:: Task instructions ::
With the material below, print exactly the lines between the line holding "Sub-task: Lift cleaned" and the line holding "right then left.", inclusive. Add nothing else.
○ ○ ○
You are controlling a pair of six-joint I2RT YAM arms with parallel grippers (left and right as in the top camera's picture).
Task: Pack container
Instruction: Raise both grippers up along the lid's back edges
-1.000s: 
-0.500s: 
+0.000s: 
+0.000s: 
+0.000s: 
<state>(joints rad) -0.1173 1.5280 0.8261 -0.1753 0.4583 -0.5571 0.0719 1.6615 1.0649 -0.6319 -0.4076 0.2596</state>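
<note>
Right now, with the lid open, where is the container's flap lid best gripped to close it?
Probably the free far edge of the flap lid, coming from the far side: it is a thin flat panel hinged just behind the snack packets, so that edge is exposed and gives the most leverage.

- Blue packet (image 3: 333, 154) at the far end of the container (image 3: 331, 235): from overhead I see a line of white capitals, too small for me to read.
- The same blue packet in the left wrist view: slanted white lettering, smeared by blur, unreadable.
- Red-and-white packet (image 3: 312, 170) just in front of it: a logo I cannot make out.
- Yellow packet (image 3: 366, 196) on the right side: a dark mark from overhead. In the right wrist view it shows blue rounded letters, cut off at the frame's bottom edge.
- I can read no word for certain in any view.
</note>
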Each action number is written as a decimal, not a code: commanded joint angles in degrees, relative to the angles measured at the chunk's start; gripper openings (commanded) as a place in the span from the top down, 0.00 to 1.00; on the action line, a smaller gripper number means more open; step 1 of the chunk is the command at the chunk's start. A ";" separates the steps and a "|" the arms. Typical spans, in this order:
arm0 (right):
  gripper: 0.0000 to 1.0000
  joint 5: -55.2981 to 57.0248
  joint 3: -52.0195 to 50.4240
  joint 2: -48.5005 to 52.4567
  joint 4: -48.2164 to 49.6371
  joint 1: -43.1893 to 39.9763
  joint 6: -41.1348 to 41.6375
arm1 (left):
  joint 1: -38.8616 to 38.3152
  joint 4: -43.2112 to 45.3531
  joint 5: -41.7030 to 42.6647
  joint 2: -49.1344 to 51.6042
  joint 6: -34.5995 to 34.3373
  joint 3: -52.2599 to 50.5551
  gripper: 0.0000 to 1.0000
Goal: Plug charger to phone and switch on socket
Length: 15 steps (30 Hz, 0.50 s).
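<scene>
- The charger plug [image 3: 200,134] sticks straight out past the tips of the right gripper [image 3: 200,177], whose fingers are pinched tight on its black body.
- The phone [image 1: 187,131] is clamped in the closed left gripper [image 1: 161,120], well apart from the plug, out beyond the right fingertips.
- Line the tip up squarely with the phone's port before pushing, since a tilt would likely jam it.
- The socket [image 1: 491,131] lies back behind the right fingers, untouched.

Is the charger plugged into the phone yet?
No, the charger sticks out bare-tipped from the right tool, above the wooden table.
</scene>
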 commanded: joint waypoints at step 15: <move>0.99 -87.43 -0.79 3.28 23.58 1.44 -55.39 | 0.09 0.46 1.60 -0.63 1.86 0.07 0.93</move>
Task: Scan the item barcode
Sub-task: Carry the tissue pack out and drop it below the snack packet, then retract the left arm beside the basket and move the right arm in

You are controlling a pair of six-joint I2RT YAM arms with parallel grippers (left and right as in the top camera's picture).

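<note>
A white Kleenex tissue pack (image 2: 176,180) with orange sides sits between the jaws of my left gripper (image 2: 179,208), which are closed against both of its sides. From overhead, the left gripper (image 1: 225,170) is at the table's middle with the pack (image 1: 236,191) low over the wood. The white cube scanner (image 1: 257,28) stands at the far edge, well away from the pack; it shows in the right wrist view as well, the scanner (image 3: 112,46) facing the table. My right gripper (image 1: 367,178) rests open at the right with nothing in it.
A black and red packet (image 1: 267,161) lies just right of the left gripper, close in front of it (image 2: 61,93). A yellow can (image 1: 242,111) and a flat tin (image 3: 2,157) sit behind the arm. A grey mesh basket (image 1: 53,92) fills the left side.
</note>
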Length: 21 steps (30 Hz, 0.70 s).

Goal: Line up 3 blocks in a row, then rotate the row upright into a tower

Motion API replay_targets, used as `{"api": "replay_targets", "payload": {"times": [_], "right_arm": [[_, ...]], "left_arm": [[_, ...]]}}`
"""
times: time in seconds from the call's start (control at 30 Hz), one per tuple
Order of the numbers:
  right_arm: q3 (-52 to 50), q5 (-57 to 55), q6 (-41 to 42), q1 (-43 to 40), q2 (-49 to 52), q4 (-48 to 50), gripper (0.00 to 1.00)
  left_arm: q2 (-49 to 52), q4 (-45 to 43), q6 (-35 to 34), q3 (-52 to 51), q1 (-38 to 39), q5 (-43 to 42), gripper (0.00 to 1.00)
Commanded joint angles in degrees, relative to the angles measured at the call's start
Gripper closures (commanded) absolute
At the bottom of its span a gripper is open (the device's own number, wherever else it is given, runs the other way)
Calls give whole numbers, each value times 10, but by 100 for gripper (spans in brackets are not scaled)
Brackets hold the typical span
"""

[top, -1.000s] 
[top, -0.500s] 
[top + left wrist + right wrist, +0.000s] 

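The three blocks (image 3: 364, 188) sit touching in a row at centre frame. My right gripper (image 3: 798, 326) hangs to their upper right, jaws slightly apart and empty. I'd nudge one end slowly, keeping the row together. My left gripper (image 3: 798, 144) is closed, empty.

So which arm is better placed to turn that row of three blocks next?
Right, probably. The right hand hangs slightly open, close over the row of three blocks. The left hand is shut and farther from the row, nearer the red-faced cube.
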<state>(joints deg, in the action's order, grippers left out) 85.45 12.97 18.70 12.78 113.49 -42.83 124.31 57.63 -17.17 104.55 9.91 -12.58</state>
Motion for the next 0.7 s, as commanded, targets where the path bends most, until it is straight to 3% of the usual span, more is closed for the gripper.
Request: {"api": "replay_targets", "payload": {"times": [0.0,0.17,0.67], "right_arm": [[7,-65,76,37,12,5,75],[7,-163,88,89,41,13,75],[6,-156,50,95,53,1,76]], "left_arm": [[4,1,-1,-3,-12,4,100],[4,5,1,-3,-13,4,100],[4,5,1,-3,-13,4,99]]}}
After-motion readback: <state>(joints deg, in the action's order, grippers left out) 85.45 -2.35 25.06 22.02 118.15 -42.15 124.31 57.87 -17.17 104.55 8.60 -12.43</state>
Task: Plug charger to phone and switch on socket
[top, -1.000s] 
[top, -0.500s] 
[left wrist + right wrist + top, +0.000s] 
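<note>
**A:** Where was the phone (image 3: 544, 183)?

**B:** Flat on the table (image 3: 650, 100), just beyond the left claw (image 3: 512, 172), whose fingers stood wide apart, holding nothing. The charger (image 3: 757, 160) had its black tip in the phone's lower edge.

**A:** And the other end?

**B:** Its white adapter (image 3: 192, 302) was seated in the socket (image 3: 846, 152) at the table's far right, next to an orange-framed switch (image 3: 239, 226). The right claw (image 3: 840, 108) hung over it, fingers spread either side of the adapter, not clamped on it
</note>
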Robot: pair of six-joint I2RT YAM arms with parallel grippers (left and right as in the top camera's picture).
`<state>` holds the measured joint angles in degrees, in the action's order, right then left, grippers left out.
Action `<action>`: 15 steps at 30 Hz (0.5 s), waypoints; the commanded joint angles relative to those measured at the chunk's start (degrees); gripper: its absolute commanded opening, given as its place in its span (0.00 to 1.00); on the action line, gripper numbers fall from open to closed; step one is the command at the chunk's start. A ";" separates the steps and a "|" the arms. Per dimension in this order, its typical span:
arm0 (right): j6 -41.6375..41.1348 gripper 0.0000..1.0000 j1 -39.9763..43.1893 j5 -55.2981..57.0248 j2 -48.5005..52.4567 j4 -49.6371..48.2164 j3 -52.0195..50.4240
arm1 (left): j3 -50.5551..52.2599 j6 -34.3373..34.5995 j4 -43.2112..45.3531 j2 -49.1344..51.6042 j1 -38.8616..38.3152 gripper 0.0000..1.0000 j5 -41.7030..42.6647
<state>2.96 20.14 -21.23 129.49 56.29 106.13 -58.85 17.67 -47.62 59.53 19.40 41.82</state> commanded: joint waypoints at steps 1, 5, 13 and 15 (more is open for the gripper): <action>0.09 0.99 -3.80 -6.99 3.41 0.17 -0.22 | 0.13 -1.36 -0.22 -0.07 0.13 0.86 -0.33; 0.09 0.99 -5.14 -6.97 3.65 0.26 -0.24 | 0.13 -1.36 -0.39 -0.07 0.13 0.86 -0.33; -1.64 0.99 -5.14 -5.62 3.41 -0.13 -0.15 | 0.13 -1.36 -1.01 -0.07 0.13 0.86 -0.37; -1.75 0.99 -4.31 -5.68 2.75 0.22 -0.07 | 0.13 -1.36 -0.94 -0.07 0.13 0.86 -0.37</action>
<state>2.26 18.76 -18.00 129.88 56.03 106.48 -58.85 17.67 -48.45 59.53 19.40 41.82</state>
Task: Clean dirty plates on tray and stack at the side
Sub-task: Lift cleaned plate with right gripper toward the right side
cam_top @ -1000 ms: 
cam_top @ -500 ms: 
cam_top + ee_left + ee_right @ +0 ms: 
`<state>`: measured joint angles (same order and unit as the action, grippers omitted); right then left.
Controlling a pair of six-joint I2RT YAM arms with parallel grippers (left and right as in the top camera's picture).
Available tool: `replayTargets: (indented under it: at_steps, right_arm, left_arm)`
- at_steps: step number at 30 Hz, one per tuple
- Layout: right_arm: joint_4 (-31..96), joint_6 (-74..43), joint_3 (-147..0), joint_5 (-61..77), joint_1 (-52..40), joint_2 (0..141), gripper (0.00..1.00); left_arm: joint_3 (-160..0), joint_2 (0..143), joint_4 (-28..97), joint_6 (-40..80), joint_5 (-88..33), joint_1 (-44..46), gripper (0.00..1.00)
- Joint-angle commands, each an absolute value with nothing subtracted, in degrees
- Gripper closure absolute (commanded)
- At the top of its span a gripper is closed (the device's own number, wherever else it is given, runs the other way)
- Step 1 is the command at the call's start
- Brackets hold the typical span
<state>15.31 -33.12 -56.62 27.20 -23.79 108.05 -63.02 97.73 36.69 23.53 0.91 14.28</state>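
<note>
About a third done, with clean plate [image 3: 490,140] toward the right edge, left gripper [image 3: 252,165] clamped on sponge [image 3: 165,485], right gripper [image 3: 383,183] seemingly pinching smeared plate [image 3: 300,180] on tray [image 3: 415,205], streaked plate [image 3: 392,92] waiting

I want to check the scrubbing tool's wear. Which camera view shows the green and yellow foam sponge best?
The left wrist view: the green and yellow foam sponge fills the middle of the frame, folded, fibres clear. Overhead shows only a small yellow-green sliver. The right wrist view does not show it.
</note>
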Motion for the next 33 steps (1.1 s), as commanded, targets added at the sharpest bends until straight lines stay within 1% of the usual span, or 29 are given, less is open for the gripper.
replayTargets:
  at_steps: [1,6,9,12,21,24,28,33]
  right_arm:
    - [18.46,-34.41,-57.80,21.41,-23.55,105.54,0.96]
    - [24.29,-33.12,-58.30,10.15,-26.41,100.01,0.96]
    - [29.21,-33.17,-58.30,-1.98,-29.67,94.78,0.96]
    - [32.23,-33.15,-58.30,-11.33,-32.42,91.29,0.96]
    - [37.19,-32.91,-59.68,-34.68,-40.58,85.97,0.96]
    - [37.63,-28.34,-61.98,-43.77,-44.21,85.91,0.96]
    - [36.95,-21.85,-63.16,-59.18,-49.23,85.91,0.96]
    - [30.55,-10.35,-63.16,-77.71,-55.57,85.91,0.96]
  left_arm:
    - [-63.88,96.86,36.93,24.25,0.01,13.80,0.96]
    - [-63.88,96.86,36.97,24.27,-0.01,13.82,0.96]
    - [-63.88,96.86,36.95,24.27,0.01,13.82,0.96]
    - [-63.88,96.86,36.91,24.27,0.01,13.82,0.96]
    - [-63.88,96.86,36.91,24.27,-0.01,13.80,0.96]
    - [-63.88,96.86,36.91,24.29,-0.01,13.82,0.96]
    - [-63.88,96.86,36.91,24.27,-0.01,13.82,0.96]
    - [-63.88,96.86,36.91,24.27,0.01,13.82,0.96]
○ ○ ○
:: Task answer ::
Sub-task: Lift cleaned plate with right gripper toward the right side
cam_top @ -1000 ms: 
cam_top @ -500 ms: 
cam_top + ee_left + ee_right @ +0 ms: 
`<state>`: measured joint angles (same order and unit as the action, grippers omitted); right then left.

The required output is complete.